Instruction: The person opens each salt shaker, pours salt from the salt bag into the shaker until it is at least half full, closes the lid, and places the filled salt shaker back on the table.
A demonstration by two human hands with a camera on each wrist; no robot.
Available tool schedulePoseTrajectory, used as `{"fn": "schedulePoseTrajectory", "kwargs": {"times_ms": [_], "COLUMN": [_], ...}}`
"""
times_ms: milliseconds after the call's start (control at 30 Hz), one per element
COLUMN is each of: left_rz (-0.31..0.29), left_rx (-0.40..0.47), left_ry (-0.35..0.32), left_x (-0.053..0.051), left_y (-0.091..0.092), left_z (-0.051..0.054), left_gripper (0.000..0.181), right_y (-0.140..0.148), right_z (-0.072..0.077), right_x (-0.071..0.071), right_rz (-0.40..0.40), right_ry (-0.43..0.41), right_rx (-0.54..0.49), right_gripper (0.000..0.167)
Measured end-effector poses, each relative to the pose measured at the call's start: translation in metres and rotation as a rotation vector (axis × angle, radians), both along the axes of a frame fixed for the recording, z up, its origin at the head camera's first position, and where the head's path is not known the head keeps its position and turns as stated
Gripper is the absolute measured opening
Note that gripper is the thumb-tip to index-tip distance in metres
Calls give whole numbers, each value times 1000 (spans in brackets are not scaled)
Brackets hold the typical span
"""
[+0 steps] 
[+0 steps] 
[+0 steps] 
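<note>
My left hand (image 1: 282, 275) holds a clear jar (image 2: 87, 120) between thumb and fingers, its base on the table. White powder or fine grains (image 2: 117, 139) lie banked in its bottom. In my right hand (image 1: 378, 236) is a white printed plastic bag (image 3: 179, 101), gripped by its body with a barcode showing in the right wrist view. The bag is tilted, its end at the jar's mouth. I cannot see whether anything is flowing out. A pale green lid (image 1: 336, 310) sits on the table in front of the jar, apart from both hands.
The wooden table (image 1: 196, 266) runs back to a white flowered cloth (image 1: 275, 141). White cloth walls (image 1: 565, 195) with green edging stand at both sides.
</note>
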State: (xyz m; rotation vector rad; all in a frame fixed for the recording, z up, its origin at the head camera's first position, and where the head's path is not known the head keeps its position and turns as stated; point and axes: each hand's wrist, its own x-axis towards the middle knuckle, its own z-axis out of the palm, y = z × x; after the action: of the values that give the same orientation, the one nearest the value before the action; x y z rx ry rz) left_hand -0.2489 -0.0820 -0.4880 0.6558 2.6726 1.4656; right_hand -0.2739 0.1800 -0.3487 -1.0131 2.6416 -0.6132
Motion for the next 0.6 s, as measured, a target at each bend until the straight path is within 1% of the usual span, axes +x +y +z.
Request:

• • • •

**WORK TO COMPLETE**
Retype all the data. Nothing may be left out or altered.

**EXERCISE RESPONSE**
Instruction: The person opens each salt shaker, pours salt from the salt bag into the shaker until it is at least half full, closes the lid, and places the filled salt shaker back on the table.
A demonstration by two human hands with a camera on each wrist; no robot.
Available tool schedulePoseTrajectory, used as `{"fn": "schedulePoseTrajectory", "kwargs": {"times_ms": [_], "COLUMN": [_], ...}}`
"""
times_ms: milliseconds after the call's start (control at 30 Hz), one per element
COLUMN is each of: left_rz (-0.31..0.29), left_rx (-0.40..0.47), left_ry (-0.35..0.32), left_x (-0.053..0.051), left_y (-0.091..0.092), left_z (-0.051..0.054), left_gripper (0.000..0.181), right_y (-0.140..0.148), right_z (-0.072..0.077), right_x (-0.071..0.071), right_rz (-0.40..0.40), right_ry (-0.43..0.41), right_rx (-0.54..0.49), right_gripper (0.000..0.167)
Measured end-effector poses, each relative to the pose measured at the call's start: translation in metres and rotation as a rotation vector (axis × angle, radians), both along the axes of a frame fixed for the recording, z up, its origin at the head camera's first position, and where the head's path is not known the head keeps its position and turns as stated
Gripper is the absolute measured opening
Note that gripper is the thumb-tip to index-tip distance in metres
Calls give whole numbers, each value times 1000 (spans in brackets are not scaled)
Brackets hold the typical span
"""
[+0 steps] 
[+0 steps] 
[+0 steps] 
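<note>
My left hand (image 1: 282, 275) holds a clear jar (image 2: 87, 120) between thumb and fingers, its base on the table. White powder or fine grains (image 2: 117, 139) lie banked in its bottom. In my right hand (image 1: 378, 236) is a white printed plastic bag (image 3: 179, 101), gripped by its body with a barcode showing in the right wrist view. The bag is tilted, its end at the jar's mouth. I cannot see whether anything is flowing out. A pale green lid (image 1: 336, 310) sits on the table in front of the jar, apart from both hands.
The wooden table (image 1: 196, 266) runs back to a white flowered cloth (image 1: 275, 141). White cloth walls (image 1: 565, 195) with green edging stand at both sides.
</note>
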State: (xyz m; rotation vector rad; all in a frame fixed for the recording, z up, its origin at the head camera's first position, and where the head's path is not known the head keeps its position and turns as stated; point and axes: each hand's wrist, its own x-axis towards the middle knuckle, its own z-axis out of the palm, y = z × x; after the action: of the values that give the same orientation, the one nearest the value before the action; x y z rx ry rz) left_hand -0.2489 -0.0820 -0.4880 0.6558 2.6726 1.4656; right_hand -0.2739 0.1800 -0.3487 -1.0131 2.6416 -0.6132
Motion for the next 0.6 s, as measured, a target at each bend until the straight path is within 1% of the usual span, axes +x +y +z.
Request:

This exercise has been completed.